Leave the pictures out and restate every line below exactly.

DATA SEGMENT:

___

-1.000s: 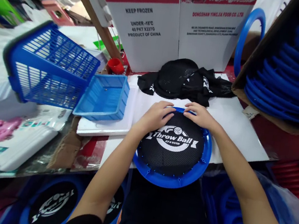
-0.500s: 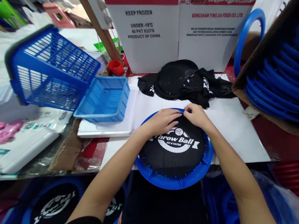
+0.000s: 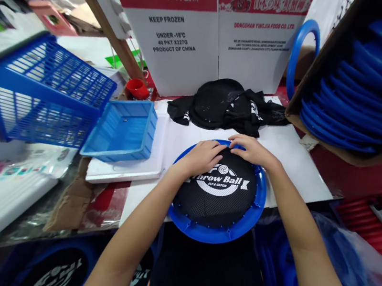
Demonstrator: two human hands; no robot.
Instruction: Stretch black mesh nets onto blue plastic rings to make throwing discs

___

PROBLEM SOLUTION:
-1.000s: 
-0.500s: 
+0.000s: 
Demonstrator: two human hands; no robot.
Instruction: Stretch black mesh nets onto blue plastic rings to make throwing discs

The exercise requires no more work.